Write out again each line of the material below, unchanged, from the first one to the line that holds "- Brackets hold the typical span".

◆ SUPPLIED MATERIAL ◆
★ ★ ★ ★
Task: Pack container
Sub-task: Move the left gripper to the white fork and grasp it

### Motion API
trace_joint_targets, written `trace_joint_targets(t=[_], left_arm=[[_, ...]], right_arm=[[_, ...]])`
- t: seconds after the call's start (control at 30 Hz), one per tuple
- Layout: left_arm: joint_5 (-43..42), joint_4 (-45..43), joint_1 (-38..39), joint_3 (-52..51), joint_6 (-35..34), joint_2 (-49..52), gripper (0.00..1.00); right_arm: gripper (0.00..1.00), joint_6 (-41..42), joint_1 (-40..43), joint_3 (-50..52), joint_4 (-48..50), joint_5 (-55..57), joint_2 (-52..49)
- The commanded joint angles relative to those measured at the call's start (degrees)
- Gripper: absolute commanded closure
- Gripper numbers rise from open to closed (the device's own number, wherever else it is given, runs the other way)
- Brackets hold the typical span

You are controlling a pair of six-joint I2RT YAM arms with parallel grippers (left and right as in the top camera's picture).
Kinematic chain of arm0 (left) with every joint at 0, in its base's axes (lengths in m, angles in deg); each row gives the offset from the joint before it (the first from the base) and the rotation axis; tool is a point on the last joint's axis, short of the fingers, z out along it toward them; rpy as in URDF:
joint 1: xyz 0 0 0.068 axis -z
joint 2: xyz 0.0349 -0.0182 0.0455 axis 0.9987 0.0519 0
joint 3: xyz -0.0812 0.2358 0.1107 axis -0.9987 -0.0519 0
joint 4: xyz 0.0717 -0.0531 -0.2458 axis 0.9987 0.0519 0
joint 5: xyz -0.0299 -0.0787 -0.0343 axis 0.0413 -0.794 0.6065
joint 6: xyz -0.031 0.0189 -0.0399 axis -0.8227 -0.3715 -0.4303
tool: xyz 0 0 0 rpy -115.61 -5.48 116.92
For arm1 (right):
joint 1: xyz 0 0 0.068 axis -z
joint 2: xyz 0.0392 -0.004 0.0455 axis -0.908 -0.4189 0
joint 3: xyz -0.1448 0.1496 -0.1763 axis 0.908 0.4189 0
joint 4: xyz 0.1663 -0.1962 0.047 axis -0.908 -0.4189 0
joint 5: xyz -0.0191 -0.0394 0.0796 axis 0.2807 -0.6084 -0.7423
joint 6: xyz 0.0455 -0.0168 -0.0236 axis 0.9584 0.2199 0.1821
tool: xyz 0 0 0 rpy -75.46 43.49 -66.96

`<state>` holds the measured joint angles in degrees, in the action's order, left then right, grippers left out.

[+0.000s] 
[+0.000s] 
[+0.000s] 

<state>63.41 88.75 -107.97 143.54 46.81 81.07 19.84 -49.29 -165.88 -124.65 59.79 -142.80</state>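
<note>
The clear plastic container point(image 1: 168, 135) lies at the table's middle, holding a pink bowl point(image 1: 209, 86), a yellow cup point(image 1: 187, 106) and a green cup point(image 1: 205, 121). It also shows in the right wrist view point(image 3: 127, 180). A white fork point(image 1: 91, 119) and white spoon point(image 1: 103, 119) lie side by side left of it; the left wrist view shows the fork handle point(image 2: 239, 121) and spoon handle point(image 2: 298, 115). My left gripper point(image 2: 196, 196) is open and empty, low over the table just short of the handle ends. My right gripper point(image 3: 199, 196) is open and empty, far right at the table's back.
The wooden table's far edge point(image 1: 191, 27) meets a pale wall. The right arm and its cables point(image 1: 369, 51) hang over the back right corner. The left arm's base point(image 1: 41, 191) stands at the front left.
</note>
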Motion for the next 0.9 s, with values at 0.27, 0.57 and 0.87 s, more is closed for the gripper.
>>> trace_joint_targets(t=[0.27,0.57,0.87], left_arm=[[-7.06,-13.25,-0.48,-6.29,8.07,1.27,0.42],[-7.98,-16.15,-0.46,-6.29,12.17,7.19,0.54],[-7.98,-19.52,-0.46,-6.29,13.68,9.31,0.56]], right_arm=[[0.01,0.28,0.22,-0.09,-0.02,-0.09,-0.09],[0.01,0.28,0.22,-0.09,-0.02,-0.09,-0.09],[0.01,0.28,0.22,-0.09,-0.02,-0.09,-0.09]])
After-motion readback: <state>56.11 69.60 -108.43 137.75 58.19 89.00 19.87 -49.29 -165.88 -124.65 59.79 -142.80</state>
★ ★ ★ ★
◆ OUTPUT FOR THIS TASK ◆
Task: Pack container
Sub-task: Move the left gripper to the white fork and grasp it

### Motion API
trace_joint_targets, written `trace_joint_targets(t=[_], left_arm=[[_, ...]], right_arm=[[_, ...]])`
- t: seconds after the call's start (control at 30 Hz), one per tuple
- Layout: left_arm: joint_5 (-43..42), joint_4 (-45..43), joint_1 (-38..39), joint_3 (-52..51), joint_6 (-35..34), joint_2 (-49..52), gripper (0.00..1.00); right_arm: gripper (0.00..1.00), joint_6 (-41..42), joint_1 (-40..43), joint_3 (-50..52), joint_4 (-48..50), joint_5 (-55..57), joint_2 (-52..49)
- The commanded joint angles relative to those measured at the call's start (degrees)
- Gripper: absolute commanded closure
- Gripper numbers rise from open to closed (the device's own number, wherever else it is given, runs the other way)
- Brackets hold the typical span

The output given is complete.